TO DO
Count every line of these entries that holds the word "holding", and reply with the number only.

[Collected data]
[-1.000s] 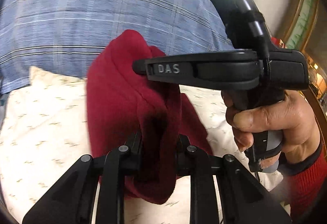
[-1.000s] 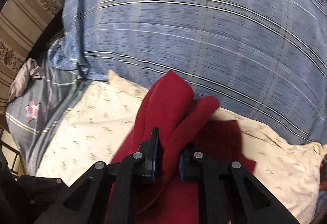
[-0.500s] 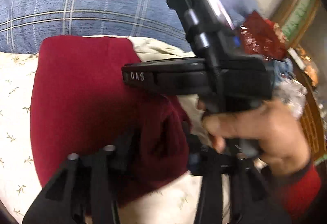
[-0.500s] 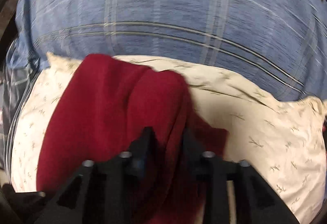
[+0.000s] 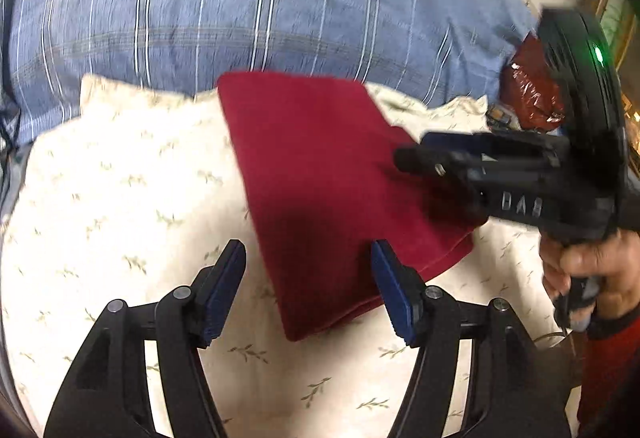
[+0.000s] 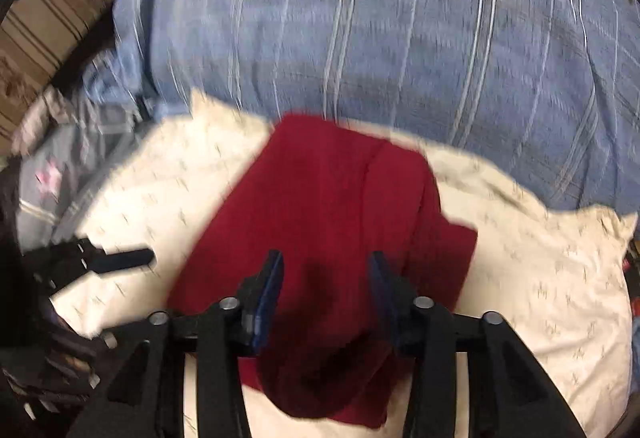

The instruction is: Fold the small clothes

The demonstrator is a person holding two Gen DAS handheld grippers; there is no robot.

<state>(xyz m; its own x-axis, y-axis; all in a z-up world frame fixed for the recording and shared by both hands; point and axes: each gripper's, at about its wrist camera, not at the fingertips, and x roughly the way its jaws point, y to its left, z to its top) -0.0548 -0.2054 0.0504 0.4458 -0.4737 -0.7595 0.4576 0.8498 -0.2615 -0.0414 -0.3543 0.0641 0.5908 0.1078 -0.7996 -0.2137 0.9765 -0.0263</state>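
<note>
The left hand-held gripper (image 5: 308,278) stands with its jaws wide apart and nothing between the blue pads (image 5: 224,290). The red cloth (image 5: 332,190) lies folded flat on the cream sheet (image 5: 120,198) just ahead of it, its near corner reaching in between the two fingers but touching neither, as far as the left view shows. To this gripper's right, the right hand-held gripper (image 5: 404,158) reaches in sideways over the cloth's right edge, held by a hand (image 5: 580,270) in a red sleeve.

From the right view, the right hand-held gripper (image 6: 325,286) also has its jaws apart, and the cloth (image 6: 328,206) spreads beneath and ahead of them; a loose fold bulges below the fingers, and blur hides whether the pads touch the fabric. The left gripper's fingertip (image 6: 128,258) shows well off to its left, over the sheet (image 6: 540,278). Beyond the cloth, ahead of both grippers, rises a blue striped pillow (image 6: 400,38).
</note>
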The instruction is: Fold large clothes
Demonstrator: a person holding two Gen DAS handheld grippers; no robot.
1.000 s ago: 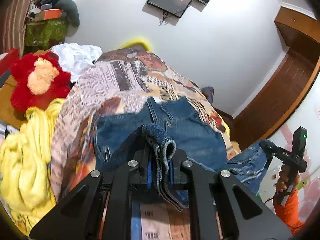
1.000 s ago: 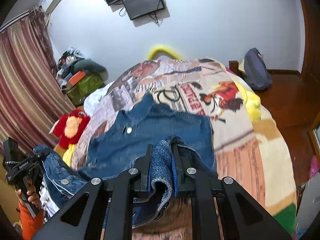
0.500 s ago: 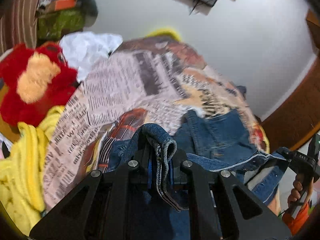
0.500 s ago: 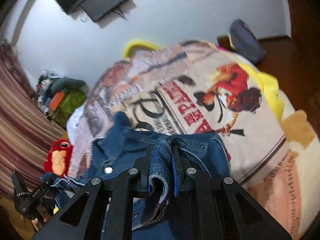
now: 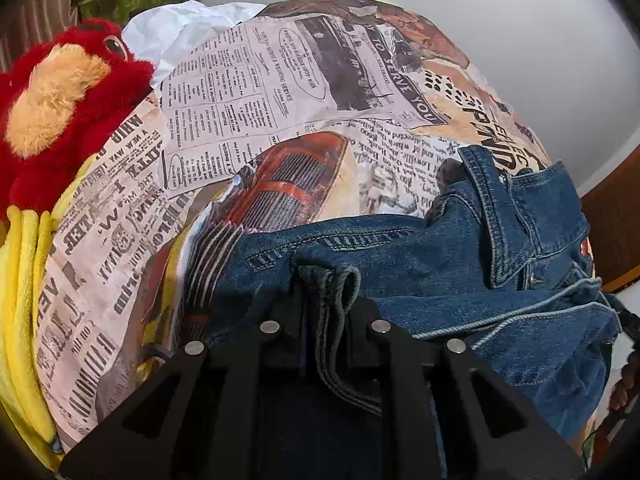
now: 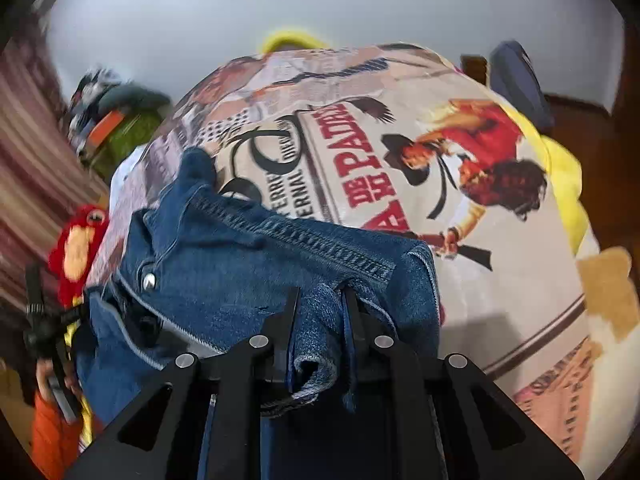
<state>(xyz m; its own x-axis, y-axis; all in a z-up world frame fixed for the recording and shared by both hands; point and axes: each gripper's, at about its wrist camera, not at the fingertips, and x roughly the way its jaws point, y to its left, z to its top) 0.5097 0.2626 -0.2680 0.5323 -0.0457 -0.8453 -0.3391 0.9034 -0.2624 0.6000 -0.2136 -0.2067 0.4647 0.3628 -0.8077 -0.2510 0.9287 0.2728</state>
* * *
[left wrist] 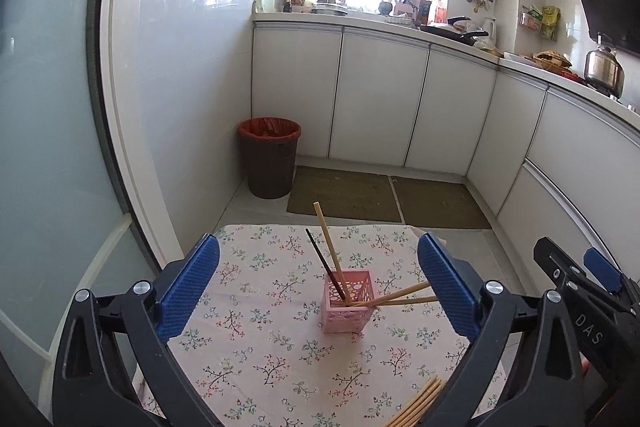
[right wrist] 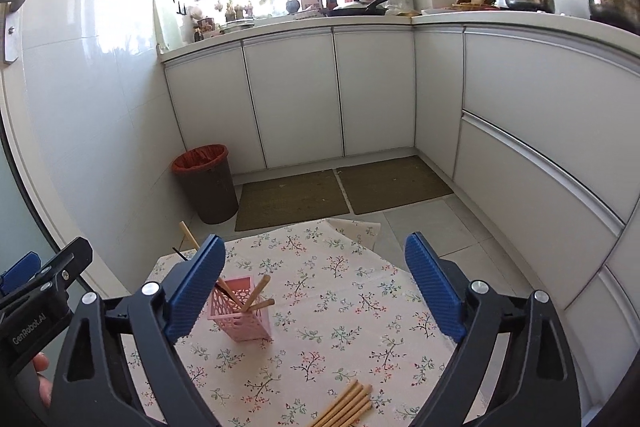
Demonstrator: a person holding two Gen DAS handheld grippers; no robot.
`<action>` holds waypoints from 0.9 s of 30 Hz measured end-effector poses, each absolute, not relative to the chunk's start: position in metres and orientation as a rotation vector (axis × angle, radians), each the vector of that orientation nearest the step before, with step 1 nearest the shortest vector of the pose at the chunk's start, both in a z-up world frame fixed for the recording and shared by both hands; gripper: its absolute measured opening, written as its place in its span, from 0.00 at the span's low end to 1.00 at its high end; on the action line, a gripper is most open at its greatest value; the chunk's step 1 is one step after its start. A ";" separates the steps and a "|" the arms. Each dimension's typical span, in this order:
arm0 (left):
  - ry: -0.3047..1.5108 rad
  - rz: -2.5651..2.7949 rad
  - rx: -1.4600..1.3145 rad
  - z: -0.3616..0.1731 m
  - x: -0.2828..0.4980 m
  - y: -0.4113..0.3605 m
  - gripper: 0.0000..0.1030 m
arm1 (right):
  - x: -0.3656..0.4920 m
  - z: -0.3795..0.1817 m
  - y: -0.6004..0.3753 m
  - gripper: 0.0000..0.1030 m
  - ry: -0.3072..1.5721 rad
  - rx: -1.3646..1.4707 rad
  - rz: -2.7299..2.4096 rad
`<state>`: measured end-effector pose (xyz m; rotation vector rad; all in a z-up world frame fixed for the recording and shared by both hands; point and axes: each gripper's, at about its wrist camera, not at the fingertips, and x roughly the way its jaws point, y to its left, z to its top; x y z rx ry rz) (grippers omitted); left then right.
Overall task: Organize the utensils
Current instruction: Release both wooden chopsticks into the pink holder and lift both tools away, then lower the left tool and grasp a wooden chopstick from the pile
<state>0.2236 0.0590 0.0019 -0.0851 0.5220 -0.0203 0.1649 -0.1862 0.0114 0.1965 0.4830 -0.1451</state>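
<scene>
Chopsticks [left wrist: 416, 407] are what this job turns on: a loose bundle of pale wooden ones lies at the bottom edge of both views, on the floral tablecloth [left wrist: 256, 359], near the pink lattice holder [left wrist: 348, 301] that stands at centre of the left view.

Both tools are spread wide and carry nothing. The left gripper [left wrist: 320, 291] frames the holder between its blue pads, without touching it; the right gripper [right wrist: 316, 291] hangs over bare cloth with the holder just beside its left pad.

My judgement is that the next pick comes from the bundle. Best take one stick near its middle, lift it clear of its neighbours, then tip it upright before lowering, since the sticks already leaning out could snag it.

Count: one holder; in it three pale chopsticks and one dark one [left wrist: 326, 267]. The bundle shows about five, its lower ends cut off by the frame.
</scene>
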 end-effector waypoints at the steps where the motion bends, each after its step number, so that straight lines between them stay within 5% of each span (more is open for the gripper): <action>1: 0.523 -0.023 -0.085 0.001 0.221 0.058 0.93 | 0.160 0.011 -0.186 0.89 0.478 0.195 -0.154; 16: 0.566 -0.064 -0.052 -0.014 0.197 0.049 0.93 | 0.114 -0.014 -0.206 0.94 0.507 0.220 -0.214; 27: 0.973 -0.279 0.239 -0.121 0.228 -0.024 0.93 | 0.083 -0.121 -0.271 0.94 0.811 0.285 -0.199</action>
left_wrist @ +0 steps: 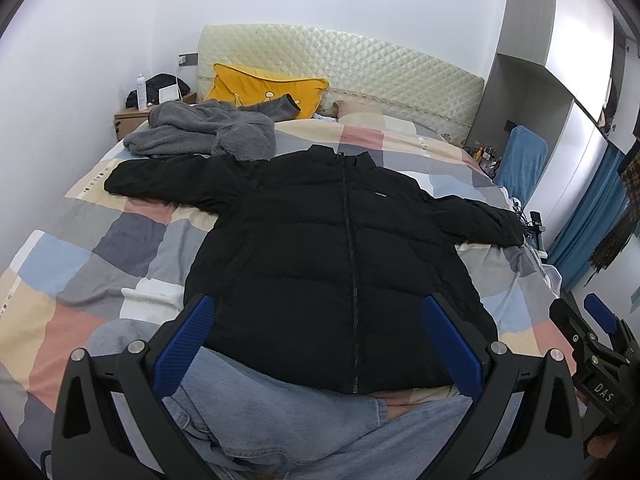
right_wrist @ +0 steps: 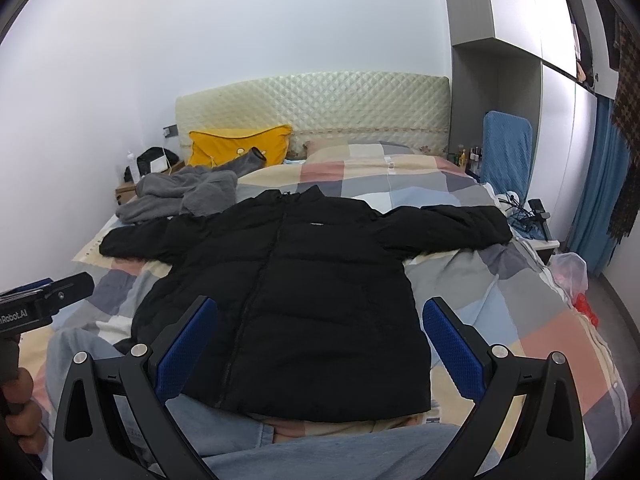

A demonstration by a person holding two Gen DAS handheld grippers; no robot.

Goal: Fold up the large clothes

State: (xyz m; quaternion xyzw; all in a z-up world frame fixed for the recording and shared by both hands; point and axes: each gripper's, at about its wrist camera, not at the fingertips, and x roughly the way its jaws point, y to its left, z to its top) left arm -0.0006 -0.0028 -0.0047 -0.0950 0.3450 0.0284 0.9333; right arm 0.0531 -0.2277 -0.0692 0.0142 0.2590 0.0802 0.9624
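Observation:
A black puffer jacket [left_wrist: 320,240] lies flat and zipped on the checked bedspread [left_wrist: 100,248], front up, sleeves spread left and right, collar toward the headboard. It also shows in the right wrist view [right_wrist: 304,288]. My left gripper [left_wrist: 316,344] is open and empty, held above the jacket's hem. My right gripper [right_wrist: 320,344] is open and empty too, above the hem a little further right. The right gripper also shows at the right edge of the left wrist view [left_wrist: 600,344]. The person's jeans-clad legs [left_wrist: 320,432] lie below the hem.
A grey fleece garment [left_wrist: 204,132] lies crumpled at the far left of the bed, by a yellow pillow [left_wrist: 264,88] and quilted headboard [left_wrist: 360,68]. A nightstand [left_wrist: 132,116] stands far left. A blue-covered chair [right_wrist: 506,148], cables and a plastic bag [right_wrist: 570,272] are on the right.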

REPLY
4